(Items listed in a dataset)
━━━━━━━━━━━━━━━━━━━━

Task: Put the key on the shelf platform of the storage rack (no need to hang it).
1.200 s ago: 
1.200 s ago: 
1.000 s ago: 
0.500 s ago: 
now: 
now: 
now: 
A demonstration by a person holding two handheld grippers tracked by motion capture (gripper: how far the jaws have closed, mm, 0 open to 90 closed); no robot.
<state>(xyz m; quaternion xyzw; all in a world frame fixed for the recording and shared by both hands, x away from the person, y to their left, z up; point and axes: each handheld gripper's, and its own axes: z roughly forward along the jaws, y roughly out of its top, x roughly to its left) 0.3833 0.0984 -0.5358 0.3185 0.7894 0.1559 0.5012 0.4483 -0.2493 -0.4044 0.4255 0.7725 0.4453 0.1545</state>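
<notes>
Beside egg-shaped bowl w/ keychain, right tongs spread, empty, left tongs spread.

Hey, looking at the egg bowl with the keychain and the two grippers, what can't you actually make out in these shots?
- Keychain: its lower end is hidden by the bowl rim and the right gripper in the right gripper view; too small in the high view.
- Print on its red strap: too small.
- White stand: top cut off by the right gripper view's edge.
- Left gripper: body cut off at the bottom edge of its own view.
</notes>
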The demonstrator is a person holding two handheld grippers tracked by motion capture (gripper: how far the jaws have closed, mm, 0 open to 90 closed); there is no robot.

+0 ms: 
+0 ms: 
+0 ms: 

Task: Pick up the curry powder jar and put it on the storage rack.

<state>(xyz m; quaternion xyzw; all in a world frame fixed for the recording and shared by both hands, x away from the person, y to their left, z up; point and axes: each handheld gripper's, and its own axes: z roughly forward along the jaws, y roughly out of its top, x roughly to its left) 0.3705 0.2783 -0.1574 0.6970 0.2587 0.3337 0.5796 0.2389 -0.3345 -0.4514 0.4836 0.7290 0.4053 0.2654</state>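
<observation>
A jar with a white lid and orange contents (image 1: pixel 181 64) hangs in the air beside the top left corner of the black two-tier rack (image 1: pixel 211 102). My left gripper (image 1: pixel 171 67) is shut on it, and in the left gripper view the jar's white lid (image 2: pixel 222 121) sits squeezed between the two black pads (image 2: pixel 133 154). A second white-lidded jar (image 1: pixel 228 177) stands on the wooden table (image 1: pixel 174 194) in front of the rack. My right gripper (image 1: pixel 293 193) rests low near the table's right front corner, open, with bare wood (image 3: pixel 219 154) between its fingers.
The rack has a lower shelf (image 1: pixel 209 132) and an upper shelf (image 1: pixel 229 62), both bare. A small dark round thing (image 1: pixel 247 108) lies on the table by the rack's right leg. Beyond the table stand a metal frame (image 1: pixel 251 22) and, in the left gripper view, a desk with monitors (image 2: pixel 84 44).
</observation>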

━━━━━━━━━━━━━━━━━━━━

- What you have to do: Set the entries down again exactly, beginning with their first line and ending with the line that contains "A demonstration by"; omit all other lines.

- Solution to this problem:
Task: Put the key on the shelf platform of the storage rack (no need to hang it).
1.200 s ago: 
1.200 s ago: 
1.000 s ago: 
0.500 s ago: 
now: 
now: 
now: 
A demonstration by a person holding two handheld grippers tracked by motion capture (gripper: how far the jaws have closed, mm, 0 open to 90 closed); no robot.

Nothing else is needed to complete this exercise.